Moneybox

AT&T Doesn’t Seem To Want To Hold On To iPhone Customers

Customers line up outside the Apple store on 5th Avenue awaiting the arrival of the new iphone 5 September 17, 2012 in New York.

Photo by DON EMMERT/AFP/GettyImages

I just got off the phone after a very strange interaction with AT&T’s wireless customer service people. I’m a longtime AT&T customer dating back to the day after the first day of original iPhone sales. And even when the iPhone became available on Verizon I stuck with them out of a combination of intertia and preference for the international capabilities of a GSM phone. But now that the iPhone 5 is coming out, I was thinking of switching. Verizon has LTE coverage in more cities (though AT&T has DC covered, so it’s not like this is a crucial factor) and with the iPhone 5, Verizon phones also work internationally. I’m not currently eligible for the $200 upgrade subsidy from AT&T, so my plan was to call up and ask what it would cost me in early termination fees to switch to Verizon.

If the switch fee was less than $200, I’d have no reason not to switch. But my assumption was that when I pointed that out, AT&T would swiftly offer me a better deal.

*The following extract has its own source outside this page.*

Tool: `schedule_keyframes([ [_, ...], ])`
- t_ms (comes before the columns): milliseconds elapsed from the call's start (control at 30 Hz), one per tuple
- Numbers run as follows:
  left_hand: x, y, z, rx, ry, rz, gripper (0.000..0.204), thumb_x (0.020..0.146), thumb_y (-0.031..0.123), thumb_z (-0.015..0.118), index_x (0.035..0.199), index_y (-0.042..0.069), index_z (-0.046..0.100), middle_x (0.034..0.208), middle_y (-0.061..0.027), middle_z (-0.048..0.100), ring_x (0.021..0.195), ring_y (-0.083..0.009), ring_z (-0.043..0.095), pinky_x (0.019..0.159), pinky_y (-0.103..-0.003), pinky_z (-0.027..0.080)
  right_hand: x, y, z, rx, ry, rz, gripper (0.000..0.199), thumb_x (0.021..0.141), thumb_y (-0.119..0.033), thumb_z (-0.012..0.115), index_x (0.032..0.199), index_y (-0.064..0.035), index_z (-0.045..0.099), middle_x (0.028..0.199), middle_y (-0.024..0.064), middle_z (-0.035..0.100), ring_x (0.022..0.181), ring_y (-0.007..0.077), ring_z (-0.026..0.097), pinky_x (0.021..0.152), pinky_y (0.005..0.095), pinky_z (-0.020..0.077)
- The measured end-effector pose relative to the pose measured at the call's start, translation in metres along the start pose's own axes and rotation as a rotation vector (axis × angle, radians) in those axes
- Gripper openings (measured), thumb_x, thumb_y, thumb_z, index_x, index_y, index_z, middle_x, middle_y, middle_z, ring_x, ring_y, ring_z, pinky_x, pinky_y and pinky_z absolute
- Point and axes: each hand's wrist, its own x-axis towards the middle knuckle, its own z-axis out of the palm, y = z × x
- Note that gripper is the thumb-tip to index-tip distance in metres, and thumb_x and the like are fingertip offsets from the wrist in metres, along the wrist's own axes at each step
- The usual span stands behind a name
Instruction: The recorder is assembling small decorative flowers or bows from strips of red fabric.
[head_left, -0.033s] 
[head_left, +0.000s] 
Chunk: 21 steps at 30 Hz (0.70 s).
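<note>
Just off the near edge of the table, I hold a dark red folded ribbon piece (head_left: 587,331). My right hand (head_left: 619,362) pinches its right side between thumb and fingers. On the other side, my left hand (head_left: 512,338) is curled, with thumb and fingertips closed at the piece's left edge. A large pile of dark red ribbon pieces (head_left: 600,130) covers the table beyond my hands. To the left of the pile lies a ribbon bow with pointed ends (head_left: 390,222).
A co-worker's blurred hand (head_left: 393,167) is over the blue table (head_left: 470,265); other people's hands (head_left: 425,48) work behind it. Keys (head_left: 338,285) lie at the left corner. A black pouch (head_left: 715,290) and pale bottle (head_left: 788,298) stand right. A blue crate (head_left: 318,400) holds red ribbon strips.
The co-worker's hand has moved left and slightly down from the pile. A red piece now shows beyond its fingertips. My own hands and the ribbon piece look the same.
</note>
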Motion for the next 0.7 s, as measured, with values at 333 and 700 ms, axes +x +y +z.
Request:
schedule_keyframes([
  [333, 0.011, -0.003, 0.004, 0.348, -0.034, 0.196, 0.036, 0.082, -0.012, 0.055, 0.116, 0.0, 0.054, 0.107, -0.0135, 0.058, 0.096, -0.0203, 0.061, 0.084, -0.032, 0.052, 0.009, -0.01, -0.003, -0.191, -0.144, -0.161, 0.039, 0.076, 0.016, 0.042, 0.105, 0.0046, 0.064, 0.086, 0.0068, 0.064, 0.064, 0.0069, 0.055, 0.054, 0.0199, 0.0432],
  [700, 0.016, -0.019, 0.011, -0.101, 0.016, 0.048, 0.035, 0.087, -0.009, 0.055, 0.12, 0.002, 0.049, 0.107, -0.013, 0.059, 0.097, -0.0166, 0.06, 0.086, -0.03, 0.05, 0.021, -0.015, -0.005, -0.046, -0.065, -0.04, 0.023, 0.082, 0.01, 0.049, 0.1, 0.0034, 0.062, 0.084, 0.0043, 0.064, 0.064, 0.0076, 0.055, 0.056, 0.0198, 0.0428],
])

That’s how cable companies work. There’s the price they charge, and then there’s the price they offer you to avoid canceling service. If they’re not prepared to offer a discount to people who threaten to quit, that implies they’re actually undercharging customers who aren’t threatening to quit. You want to start with a nice healthy margin and then bargain down if necessary.

But AT&T gave me nothing. The guy didn’t even dispute that Verizon has wider LTE coverage. He just asserted that I shouldn’t care too much about that because AT&T has LTE in the city where I live. Which is true. It’s not a huge deal. But still it’s at least a little bit of a deal. I thought they’d maybe offer me an immediate upgrade with contract extension, figuring (rightly) that inertia would keep me with AT&T and then maybe by the fall of 2014 it’d no longer be true that Verizon’s network was superior. But no. They don’t really seem to want to keep me or any other iPhone user as a customer. I wonder if it’s a blunder or a deliberate calculation that the sky-high subsidy payments to Apple mean it’s not really worth scrapping over iPhone users.